> [Records]
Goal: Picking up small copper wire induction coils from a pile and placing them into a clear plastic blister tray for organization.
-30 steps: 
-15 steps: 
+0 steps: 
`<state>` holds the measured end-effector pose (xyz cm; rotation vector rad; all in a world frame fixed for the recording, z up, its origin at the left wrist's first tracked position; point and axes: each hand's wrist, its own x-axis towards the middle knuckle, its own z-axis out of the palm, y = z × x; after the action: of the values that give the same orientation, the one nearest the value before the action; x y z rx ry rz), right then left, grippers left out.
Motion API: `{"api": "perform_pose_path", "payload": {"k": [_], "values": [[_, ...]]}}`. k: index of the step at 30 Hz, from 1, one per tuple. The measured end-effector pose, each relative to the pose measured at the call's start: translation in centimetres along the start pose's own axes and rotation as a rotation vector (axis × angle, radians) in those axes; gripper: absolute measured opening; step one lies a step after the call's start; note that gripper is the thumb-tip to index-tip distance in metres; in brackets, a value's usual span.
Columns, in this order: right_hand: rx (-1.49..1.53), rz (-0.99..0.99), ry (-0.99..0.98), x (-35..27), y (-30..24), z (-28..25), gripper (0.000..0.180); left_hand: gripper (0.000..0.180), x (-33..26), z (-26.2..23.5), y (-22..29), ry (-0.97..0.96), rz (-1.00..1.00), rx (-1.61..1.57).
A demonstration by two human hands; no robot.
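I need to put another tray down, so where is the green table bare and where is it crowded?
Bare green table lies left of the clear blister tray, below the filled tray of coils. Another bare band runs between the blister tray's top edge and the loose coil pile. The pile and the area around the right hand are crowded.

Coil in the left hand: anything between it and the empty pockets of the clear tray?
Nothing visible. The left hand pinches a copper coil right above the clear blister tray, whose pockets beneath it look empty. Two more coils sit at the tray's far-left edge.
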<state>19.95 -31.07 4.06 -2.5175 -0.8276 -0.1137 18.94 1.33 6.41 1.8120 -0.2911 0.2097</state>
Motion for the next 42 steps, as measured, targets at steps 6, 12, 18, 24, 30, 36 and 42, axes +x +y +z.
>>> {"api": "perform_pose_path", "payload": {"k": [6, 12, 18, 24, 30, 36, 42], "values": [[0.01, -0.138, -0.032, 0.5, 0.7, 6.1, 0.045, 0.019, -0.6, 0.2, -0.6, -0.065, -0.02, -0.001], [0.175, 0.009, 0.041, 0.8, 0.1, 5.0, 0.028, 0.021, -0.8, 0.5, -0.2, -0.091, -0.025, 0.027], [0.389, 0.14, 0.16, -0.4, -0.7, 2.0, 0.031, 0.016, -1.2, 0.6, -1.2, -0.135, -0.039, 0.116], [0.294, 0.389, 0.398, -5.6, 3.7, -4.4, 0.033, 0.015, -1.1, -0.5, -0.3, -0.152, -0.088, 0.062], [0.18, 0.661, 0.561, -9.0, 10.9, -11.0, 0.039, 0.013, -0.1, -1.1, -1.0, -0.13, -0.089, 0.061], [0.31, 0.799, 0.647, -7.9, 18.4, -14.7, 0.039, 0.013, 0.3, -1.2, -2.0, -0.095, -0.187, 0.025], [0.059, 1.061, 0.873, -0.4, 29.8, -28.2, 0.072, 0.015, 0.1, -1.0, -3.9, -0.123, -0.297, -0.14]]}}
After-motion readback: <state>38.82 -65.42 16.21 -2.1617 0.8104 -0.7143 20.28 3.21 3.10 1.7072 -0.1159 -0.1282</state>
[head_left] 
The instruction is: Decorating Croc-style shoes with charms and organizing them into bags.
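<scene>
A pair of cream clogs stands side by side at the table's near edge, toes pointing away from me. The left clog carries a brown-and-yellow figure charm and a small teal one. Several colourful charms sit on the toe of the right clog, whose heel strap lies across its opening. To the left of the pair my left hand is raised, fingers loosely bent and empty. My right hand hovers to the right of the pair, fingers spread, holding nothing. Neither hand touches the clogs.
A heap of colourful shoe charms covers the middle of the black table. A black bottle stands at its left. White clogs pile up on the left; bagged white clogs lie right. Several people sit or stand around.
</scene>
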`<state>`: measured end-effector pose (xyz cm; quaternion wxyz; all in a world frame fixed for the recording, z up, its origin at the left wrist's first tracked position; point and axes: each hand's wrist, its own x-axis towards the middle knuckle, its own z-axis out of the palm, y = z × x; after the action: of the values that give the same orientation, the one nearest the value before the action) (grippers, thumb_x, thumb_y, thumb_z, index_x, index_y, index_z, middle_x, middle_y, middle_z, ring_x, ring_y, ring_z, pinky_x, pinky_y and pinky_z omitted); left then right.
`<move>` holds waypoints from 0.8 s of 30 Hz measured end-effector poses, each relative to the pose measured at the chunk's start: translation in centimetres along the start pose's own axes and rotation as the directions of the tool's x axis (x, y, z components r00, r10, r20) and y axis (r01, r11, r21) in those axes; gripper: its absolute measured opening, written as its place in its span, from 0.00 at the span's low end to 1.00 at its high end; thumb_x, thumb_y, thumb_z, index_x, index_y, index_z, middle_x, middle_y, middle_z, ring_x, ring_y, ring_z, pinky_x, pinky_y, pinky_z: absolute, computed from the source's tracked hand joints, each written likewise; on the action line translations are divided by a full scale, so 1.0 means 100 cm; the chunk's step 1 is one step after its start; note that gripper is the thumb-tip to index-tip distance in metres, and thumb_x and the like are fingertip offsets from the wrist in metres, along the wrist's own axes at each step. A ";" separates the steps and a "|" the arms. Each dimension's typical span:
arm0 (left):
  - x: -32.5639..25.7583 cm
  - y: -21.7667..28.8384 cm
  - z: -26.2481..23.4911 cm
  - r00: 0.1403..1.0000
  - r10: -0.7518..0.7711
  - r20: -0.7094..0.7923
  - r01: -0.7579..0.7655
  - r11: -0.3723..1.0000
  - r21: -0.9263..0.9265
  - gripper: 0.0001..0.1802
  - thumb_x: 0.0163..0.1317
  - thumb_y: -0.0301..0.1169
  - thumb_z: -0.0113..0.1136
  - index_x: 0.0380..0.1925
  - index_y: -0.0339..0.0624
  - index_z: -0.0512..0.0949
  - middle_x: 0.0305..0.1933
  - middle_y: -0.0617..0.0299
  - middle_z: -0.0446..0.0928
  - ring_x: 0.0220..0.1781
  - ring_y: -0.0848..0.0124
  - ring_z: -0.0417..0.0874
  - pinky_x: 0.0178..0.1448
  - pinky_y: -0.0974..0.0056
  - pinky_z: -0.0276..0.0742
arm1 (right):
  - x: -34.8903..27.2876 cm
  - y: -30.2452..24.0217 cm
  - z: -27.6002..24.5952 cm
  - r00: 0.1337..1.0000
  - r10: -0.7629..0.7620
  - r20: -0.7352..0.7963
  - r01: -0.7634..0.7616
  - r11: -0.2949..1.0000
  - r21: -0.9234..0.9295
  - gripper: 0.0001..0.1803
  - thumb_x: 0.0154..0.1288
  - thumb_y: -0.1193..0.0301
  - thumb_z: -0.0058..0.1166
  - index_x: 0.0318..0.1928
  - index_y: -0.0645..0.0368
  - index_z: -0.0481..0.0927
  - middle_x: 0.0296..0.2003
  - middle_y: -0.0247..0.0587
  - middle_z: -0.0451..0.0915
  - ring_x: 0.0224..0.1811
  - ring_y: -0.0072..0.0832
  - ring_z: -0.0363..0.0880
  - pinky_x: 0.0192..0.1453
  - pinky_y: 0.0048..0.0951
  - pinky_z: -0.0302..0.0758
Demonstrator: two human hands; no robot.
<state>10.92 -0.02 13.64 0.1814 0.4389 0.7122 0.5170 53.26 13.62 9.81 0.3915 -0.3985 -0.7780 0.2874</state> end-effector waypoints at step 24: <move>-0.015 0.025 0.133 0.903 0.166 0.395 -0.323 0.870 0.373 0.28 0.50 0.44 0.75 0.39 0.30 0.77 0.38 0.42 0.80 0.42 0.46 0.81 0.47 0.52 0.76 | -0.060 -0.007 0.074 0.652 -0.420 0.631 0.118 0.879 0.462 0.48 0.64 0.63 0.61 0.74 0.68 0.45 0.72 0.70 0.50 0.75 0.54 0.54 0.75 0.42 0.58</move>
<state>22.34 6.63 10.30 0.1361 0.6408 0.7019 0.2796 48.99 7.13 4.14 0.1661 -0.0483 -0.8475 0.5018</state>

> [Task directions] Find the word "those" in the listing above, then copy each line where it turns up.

> [Solution to this exercise]
Motion API: `{"api": "perform_pose_path", "payload": {"k": [_], "values": [[_, ...]]}}`. k: index of the step at 30 Hz, from 1, one per tuple. The measured end-effector pose, each relative to the pose measured at the call's start: translation in centimetres along the start pose's own axes and rotation as a rotation vector (axis × angle, radians) in those axes; gripper: absolute measured opening; step one lies a step after the call's start; note that gripper is the thumb-tip to index-tip distance in metres; in brackets, a value's usual span.
`<move>` holds waypoints from 0.8 s of 30 Hz measured end-effector poses, each relative to the pose measured at the chunk's start: translation in centimetres along the start pose's own axes and rotation as the directions of the tool's x axis (x, y, z components r00, r10, r20) and y axis (r01, r11, r21) in those axes; gripper: its absolute measured opening, written as its place in its span, from 0.00 at the span's low end to 1.00 at its high end; thumb_x, thumb_y, thumb_z, index_x, index_y, index_z, middle_x, middle_y, middle_z, ring_x, ring_y, ring_z, pinky_x, pinky_y, pinky_z: absolute, computed from the source's tracked hand joints, each written likewise; on the action line translations are divided by a full scale, so 1.0 means 100 cm; the chunk's step 1 is one step after its start; note that gripper is the thumb-tip to index-tip distance in metres, and thumb_x and the like are fingertip offsets from the wrist in metres, along the wrist's own axes at each step. A ";" separates the steps and a "|" the arms. Each dimension's typical span:

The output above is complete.